Il quarto aspetto è il pensare. L’insonnia e l’ansietà sono la vendetta della mente per tutti i pensieri che rifiutiamo di aver consciamente preso in considerazione. Allo scopo di trovare riposo dobbiamo ritagliare spazi temporali in cui non abbiamo altro da fare che starcene stesi a letto, magari con una penna ed un taccuino, a pensare e basta. Ci sono tre soggetti da prendere in considerazione: Cosa ci rende ansiosi? Cosa ci causa dolore e come? Cosa ci eccita? Abbiamo bisogno di setacciare i contenuti caotici delle nostre menti. Ogni ora di vita richiede almeno dieci minuti di setacciamento.
Il quinto aspetto è legato alle aspettative. Naturalmente potrebbe essere piacevole essere straordinari, famosi, vincitori, ma forse una conquista più grande può essere sani di mente e gentili. Possiamo scegliere di non conquistare il mondo a favore di una vita più lunga e più serena. Questo non significa fuggire da una sfida, ma semplicemente di spostare il nostro senso di quella che potrebbe essere la vera sfida, e, cosa più importante, di capire dove le vere ricompense possono giacere.

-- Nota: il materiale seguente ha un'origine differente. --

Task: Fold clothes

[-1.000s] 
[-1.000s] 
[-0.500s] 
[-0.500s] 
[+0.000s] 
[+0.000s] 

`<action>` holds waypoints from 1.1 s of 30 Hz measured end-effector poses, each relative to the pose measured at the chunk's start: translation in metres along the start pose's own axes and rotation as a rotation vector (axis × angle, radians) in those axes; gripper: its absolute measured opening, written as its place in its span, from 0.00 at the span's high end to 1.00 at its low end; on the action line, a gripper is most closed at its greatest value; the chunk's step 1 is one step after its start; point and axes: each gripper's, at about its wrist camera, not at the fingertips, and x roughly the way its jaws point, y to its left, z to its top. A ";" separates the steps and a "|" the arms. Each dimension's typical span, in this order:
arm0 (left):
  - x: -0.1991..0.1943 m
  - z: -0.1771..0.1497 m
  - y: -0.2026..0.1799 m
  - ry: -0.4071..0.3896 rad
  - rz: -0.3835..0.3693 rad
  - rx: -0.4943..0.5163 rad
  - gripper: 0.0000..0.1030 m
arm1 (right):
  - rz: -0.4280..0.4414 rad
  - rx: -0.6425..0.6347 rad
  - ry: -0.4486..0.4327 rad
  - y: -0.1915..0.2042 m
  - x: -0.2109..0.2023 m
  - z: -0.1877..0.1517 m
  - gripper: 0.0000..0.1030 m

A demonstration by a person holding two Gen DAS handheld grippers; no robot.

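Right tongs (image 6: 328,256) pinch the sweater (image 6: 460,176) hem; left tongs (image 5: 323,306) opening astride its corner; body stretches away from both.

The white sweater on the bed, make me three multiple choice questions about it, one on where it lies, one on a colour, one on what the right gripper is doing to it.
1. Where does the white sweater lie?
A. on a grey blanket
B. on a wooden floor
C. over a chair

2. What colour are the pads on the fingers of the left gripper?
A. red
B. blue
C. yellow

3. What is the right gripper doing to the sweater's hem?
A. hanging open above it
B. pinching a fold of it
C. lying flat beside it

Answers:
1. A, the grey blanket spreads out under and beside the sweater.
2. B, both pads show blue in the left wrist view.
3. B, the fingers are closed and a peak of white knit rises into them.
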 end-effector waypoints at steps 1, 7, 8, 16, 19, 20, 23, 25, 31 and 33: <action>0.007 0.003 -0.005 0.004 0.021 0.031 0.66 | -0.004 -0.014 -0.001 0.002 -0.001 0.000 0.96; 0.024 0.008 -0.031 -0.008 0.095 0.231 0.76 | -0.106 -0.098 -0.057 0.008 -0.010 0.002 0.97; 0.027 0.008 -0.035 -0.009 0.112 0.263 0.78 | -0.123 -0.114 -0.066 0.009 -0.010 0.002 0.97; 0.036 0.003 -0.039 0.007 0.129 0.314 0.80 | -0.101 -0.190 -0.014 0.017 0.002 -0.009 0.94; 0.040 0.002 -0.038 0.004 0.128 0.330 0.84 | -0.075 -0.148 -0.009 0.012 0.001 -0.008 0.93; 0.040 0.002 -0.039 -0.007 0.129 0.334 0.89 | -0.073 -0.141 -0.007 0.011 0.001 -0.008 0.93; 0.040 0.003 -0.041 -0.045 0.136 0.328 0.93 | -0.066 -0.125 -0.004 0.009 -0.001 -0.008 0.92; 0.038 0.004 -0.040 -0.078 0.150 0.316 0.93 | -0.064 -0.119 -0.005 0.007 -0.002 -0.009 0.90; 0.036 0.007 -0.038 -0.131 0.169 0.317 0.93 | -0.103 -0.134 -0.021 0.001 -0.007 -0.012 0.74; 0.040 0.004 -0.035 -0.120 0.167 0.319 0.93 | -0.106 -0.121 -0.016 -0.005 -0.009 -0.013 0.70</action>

Una vita tranquilla non è necessariamente fatta di rassegnazione o fuga, ma può costituire un riconoscimento supremamente saggio che le cose veramente soddisfacenti sono a disposizione lontano dai riflettori e dalle grandi città, basandosi su un salario modesto ed il più lontano possibile dalla maniacale competizione senza sonno per “vincere” la corsa per uno status professionale. Come si sta scoprendo, l’eccitazione può essere divertente per un certo periodo di tempo, ma uccide anche.
La semplicità è la vera saggezza. Abbiamo bisogno di più pisolini.